11. En cinquième lieu, en ce qui concerne la réfection de revêtements dégradés, ainsi qu'il a été dit au point 7 du présent arrêt, trois des logements concernés ont été entièrement rénovés en 2018. Par ailleurs, pour deux autres des logements concernés, le rapport établi par les services de la commune le 23 décembre 2016 n'a pas relevé l'existence de cette cause d'insalubrité, notamment dans le logement situé en rez-de-jardin côté rue ni dans le logement situé au premier étage porte droite. Si l'administration peut être regardée comme faisant valoir que cette cause d'insalubrité persisterait dans certains logements, notamment dans le logement situé au rez-de-jardin anciennement occupé par M. D... auquel avait succédé la famille E..., ce désordre n'est pas établi par le seul constat de l'existence d'une dégradation de la peinture " près du lavabo et dans les WC ".

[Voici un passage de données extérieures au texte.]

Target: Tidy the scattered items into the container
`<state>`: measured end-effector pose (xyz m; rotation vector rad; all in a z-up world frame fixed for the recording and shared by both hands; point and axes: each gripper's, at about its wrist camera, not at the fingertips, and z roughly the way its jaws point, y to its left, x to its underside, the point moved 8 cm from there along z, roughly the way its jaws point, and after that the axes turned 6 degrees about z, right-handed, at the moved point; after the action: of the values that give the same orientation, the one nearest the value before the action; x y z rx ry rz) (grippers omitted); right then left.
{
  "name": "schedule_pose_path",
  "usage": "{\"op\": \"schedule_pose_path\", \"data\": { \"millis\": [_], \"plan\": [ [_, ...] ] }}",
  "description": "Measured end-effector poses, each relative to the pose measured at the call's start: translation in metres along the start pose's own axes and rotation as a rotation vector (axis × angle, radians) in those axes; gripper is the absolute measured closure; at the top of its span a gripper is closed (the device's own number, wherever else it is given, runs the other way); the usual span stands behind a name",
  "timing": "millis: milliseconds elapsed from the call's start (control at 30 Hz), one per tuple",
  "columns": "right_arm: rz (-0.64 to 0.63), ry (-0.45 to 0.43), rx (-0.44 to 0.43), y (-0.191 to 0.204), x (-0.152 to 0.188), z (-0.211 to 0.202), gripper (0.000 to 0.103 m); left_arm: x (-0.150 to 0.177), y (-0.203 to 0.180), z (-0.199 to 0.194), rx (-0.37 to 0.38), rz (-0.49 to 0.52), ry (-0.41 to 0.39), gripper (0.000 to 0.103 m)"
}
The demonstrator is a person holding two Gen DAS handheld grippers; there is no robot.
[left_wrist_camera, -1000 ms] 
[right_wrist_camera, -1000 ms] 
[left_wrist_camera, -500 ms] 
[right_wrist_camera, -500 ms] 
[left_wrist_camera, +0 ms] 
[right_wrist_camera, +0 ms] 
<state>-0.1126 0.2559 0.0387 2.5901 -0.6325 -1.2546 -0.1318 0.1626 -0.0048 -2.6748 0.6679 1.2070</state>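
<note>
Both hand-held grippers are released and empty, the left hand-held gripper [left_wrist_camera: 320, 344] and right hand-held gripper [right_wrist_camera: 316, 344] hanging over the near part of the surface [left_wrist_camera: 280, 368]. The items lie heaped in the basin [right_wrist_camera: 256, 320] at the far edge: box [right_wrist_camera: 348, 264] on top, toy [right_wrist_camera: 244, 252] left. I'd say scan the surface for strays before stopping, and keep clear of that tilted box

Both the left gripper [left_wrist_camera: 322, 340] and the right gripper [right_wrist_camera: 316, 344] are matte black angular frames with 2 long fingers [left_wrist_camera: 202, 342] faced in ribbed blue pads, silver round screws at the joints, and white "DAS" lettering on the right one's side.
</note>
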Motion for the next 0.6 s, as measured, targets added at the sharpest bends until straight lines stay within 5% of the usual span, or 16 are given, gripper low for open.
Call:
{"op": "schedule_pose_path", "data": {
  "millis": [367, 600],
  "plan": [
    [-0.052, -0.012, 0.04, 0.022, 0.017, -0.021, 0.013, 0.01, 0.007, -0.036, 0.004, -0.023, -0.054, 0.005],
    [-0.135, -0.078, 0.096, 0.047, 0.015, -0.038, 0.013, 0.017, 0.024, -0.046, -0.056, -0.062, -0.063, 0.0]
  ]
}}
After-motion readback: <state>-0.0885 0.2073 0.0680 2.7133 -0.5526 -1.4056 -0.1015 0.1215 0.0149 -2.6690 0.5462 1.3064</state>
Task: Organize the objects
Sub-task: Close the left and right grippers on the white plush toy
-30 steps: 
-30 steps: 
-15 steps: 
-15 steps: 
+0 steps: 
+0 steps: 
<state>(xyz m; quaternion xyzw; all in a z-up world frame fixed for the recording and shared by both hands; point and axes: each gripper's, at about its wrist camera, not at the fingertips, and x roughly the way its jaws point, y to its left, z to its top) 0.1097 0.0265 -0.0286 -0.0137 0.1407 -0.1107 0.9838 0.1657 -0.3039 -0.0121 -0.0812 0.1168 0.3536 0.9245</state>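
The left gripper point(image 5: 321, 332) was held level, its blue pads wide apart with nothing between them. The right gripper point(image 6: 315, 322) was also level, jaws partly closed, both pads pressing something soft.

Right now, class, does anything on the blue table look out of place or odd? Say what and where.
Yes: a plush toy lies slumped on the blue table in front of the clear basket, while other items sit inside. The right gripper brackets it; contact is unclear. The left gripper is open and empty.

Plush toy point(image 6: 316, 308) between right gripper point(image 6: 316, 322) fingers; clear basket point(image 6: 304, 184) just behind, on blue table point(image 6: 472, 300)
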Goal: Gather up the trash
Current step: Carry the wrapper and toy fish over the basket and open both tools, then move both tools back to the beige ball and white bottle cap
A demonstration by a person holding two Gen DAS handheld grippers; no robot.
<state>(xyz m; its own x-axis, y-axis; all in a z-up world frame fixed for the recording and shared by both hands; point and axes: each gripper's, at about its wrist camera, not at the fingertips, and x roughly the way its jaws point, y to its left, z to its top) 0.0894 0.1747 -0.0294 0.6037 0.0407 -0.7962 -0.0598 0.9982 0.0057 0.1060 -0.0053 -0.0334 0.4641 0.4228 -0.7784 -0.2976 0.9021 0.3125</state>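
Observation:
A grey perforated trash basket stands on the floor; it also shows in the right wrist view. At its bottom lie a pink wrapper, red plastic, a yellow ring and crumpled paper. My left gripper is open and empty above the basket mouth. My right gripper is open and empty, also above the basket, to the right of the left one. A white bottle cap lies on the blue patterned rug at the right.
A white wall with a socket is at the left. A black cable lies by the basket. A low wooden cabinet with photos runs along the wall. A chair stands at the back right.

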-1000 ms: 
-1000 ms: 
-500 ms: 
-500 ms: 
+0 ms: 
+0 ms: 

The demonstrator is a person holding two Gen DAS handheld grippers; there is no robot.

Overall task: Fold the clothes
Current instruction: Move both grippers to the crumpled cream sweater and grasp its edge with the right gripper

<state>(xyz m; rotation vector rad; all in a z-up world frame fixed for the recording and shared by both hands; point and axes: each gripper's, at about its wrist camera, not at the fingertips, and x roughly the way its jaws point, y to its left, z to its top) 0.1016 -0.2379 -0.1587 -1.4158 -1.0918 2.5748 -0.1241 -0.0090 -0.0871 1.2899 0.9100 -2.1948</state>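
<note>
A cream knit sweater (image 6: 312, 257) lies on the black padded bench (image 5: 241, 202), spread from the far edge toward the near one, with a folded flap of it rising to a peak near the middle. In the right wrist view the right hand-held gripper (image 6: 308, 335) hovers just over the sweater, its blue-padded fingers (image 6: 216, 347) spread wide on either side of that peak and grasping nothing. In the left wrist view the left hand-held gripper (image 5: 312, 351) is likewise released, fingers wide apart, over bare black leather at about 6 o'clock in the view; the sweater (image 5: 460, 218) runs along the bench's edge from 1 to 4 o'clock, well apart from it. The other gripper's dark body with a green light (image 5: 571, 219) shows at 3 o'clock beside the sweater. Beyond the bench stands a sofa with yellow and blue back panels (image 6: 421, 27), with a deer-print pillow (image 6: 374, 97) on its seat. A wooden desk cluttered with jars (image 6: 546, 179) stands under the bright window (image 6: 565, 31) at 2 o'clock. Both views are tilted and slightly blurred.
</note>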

12. En sixième lieu, s'agissant de l'éclairement insuffisant des chambres des logements situés en sous-sol, anciennement occupés par Mme M... et Mme H... puis M. I..., le rapport établi le 23 décembre 2016 par les services de la commune n'a pas relevé d'insuffisance de l'éclairage dans la chambre et a conclu à l'abrogation de l'arrêté préfectoral sur ce point. S'agissant du logement anciennement occupé par Mme M..., la société soutient que la pièce concernée, d'une superficie de 14 m² environ, desservie par une porte fenêtre de 2,52 m² et une fenêtre de 2,24 m², avait été divisée en deux par un rideau et que seule la présence de ce rideau a permis de conclure à l'insuffisance d'éclairement naturel du logement. Ces éléments circonstanciés ne sont pas sérieusement contredits par l'administration en défense. Les prescriptions sur ce point de l'arrêté en litige sont donc sans objet.
13. En dernier lieu, il n'est pas contesté que la prescription relative au fonctionnement de la hotte de la cuisine du logement anciennement occupé par Mme A..., à supposer qu'elle constitue une cause d'insalubrité de ce logement, a pris fin avec la réfection complète de cet appartement en 2018.
14. Il résulte dès lors de ce qui précède, en l'état de l'instruction, que la société MS2 est fondée à demander l'abrogation de l'arrêté du 21 mars 2016 dans toutes les prescriptions maintenues par le jugement n° 1607972 en date du 23 février 2017 à l'exception de celle concernant la réfection des ouvrants dégradés du logement situé au premier étage, à droite , anciennement occupé par la famille de M. K....
Sur les frais liés au litige :
15. Dans les circonstances de l'espèce, il n'y a pas lieu de faire droit aux conclusions présentées par la société MS2 sur le fondement des dispositions de l'article L. 761-1 du code de justice administrative.
DECIDE :
Article 1er : L'arrêté du préfet de la Seine-Saint-Denis du 21 mars 2016 est annulé dans ses prescriptions relatives à la recherche des causes d'insalubrité et moisissures et à la nécessité d'y remédier, la réparation des ouvrants dégradés dans le logement de Mme A..., l'isolation thermique des murs, la réfection des revêtements dégradés, la nécessité d'assurer un éclairement suffisant dans les chambres de deux des logements situés en sous-sol, et la vérification du système de la hotte dans la cuisine d'un logement.
Article 2 : Le surplus des conclusions de la requête est rejeté.